- Directed by: Kuo Jian Hong
- Written by: Christopher Hatton
- Produced by: Kuo Jian Hong; Anthony Fu; Christopher Hatton;
- Starring: Genevieve O'Reilly; Joan Chen; David Warner; Wang Luoyong; William Sanderson;
- Cinematography: Philipp Timme
- Edited by: Carroll Timothy O'Meara; David Flores;
- Music by: Jonathan Price
- Production company: Cinemancer Pte Ltd.
- Distributed by: Force Entertainment
- Release dates: 15 September 2004 (Russia); 7 March 2005 (Singapore);
- Running time: 103 minutes
- Country: Singapore
- Language: English
- Budget: $3.6 million

= Avatar (2004 film) =

Avatar (流放化身) is a 2004 English-language Singaporean science fiction action film directed by Kuo Jian Hong and written by Christopher Hatton.

==Plot==
In 2019, nearly everyone is identified by an implanted microchip and connected to the cybernet.
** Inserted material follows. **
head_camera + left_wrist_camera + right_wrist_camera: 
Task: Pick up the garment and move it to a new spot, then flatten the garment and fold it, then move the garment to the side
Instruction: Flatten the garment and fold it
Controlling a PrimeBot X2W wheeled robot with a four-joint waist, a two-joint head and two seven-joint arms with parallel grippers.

Criminals use fake chips, known as "SIMs" (Simulated Identity iMplants). Bounty hunter Dash MacKenzie is looking for a man who bought a SIM, and uncovers a game played by corporation heads to manipulate society.

==Cast==
- Genevieve O'Reilly as Dash MacKenzie
- Joan Chen as Madame Ong
- David Warner as Joseph Lau
- Wang Luoyong as Officer Victor Huang
- William Sanderson as Riley
- Lim Kay Siu as Julius
- Kumar as Zai
- Richard Low as Uncle Ban
- Michael de Mesa as Davinder Sandhu
- Gerald Chew as Edward Chan
- T. Sasitharan as Minister
- Kate Wilson as Lt. Crowley

==Production==
Avatar was the first English-language film produced in Singapore. Filming took place in Singapore from April to May 2001 with the working title Avatar Exile.

==Release==
The film was first released on Russian television on 15 September 2004 before seeing a theatrical release in Singapore on 7 March 2005. Under the title Matrix Hunter, Pand Co. Ltd. issued a DVD on 7 June 2005 and, as Cyber Wars, New Line Home Entertainment released the film on region 1 DVD on 11 April 2006.

==Reception==
The film received generally negative reviews. Cheah Ui-Hoon of The Business Times rated the film C−. Ong Sor Fern of The Straits Times gave the film a negative review.